→ **ABOUT THIS TASK**
Retype the entries below exactly, but begin at the line containing "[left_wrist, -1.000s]" and end at the last line.

Segment Open

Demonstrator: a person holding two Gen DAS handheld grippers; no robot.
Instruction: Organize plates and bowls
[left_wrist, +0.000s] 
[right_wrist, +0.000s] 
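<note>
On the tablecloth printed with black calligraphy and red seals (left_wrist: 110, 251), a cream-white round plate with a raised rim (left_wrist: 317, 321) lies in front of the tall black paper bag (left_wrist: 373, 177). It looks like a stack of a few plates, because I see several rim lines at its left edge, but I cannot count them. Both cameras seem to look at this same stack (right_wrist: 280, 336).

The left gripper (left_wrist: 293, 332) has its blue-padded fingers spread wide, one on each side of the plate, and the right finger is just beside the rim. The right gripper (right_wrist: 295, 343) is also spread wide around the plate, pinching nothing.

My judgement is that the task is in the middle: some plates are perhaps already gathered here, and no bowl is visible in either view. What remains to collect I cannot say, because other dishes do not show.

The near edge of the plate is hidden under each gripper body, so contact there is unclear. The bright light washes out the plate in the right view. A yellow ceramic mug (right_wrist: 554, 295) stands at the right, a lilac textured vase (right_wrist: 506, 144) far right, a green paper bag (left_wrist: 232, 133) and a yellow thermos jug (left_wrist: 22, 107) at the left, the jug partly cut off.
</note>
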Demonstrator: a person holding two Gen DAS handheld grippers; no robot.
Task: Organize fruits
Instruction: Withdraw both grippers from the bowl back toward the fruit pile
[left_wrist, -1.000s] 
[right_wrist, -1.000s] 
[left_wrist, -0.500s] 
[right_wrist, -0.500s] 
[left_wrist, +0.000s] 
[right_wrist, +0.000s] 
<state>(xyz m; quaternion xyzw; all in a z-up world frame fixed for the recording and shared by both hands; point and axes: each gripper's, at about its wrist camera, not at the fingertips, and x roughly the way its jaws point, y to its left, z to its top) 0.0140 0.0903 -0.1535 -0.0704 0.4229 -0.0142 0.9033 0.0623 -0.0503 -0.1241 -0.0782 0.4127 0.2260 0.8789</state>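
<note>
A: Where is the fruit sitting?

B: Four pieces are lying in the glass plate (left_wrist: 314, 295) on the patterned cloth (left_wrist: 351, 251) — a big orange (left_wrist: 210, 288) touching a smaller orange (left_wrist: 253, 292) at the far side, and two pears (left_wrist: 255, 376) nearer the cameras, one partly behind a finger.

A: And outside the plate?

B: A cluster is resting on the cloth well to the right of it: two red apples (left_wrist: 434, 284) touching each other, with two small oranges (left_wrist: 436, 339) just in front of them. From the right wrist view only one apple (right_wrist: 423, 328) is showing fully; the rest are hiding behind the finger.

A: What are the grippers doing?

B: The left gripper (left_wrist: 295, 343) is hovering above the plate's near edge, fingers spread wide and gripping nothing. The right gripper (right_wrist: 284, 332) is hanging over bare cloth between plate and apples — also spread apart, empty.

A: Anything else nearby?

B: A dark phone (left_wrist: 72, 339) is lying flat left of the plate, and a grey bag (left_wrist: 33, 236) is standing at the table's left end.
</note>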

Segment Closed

→ **TASK RESULT**
[left_wrist, -1.000s] 
[right_wrist, -1.000s] 
[left_wrist, -0.500s] 
[right_wrist, -0.500s] 
[left_wrist, +0.000s] 
[right_wrist, +0.000s] 
<state>(xyz m; quaternion xyzw; all in a z-up world frame fixed for the recording and shared by both hands; point and axes: each gripper's, at about its wrist camera, not at the fingertips, and x roughly the way its jaws point, y to its left, z to its top) 0.0140 0.0903 -0.1535 -0.0704 0.4229 -0.0142 0.9033 0.0623 -0.0503 -0.1241 -0.0782 0.4127 0.2260 0.8789</state>
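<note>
A: Where is the fruit sitting?

B: Four pieces are lying in the glass plate (left_wrist: 314, 295) on the patterned cloth (left_wrist: 351, 251) — a big orange (left_wrist: 210, 288) touching a smaller orange (left_wrist: 253, 292) at the far side, and two pears (left_wrist: 255, 376) nearer the cameras, one partly behind a finger.

A: And outside the plate?

B: A cluster is resting on the cloth well to the right of it: two red apples (left_wrist: 434, 284) touching each other, with two small oranges (left_wrist: 436, 339) just in front of them. From the right wrist view only one apple (right_wrist: 423, 328) is showing fully; the rest are hiding behind the finger.

A: What are the grippers doing?

B: The left gripper (left_wrist: 295, 343) is hovering above the plate's near edge, fingers spread wide and gripping nothing. The right gripper (right_wrist: 284, 332) is hanging over bare cloth between plate and apples — also spread apart, empty.

A: Anything else nearby?

B: A dark phone (left_wrist: 72, 339) is lying flat left of the plate, and a grey bag (left_wrist: 33, 236) is standing at the table's left end.
</note>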

Nothing further is required of the output.